Invitée à débattre publiquement sur le thème «Tous les goûts sont dans la nature», je me suis livrée à quelques réflexions. Cette maxime proche d’une autre qui proclame «Les goûts et les couleurs, ça ne se discute pas», signifie-t-elle que nous exerçons librement notre faculté de goûter, d’apprécier, pour nous limiter au seul plaisir de la bouche, telle ou telle saveur ?

Certainement pas à mon avis.  Plusieurs éléments limitent notre liberté et la plupart restent inconscients. Nos souvenirs d’enfance, agréables ou désagréables, constituent un premier fil conducteur. Les habitudes familiales, les interdits nous conditionnent encore. La curiosité, les voyages ouvrent des horizons, en effet, comment comparer le couscous «bon comme là-bas» si on n’a jamais été là-bas. La personne qui nous a initiés au bonheur de goûter joue également un rôle prépondérant, l’initiateur s’impose longtemps à notre mémoire et nos goûts ont tendance à se calquer sur les siens. Plus pernicieusement, l’industrie s’en mêle maintenant et tente de former notre goût, de le modeler selon les critères qui lui conviennent, elle l’uniformise, le rabote, le débarrasse de ses excès. Elle flatte les goûts élémentaires, simples, surtout simplistes, elle s’attaque à l’enfant qui vit toujours en nous et qui veut tout sans effort. Elle s’attaque d’ailleurs directement à l’enfant quand elle l’attire, tel Pinocchio succombant, dans ses temples de consommation facile et qu’elle le corrompt, là, à coups de gadgets aussi vains qu’éphémères. C’est bien connu, la valeur n’attend pas le nombre des années, et la valeur marchande ne supporte aucun retard.
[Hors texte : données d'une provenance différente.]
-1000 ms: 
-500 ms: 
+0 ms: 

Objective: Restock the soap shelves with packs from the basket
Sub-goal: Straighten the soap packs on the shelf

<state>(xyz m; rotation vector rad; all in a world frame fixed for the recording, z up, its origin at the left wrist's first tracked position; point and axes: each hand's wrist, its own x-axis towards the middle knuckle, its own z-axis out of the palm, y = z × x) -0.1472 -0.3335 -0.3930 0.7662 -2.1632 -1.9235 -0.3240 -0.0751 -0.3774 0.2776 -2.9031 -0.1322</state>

Time is money !

Ainsi, le goût de la saveur naturelle d’un aliment se trouve menacé et il faudra bientôt nous battre pour le connaître encore. Comme cette OPA sur le goût se pratique dans l’indifférence générale, les femmes et les hommes de bouche feront figures de derniers des Mohicans. Mais s’il n’en reste qu’un…, vous et nous, nous serons celui-là.

A contrario, existe-t-il un goût juste ? Il est prétentieux de le prétendre. Il faut cependant éviter de confondre «Ce n’est pas bon» avec «Je n’aime pas». L’amertume du chicon fait partie intégrante de son goût, la gommer, c’est le dénaturer.  Mais l’industrie alimentaire n’éprouve aucun scrupule à ce sujet, elle souhaite aller à la rencontre du plus grand nombre possible. Alors, elle enlève le goût de gibier au râble de lièvre, elle adoucit l’acidité de la gueuze en la saturant de sucre , elle crée des poivrons colorés insipides, elle exile la triste pleurote de sa forêt…, pense-t-elle qu’elle risque de nous enlever jusqu’au désir de manger ?

Et de boire ? Le vin n’échappe pas à l’industrialisation forcenée. Dans sa volonté d’éliminer les défauts, l’œnologie moderne ne prend pas de risques. Comme un médecin qui distribue les médicaments à la moindre alerte.  C’est vrai que l’on trouve de moins en moins de défauts dans le vin, sauf le goût de bouchon qui n’a pas encore trouvé de solution, mais cela peut se faire au détriment de son identité. Dans la présentation d’un vin, le terroir est très souvent mis en avant alors qu’une vinification trop technique tend à l’effacer. Il nous faut rester très vigilants et s’intéresser de près au travail des vignerons. Les meilleurs se montrent aussi inquiets que nous de la dérive actuelle et ils sont les premiers à monter au créneau pour défendre leur identité.

Doit-on pour autant aimer les défauts ? L’oxydation, le goût de vinaigre vont-ils devenir le dernier snobisme ? Non, cent fois non, bien que certains amateurs de vins «sans souffre» le suggèrent parfois. La raison est toujours au milieu. Il faut reconnaître le travail du vigneron qui travaille sans filet, qui traite sa matière le plus naturellement possible, qui respecte la nature du millésime. Si nous voulons que le vin reste vivant, il faut accepter que la vie prenne parfois mauvaise tournure. Un bon vivant prend toujours des risques.

Voilà quelques réflexions qui vous titillent sans doute aussi et auxquelles vous pourrez vous livrer, entre amis, autour de quelques flacons sincères et savoureux. Nous vous le souhaitons ardemment.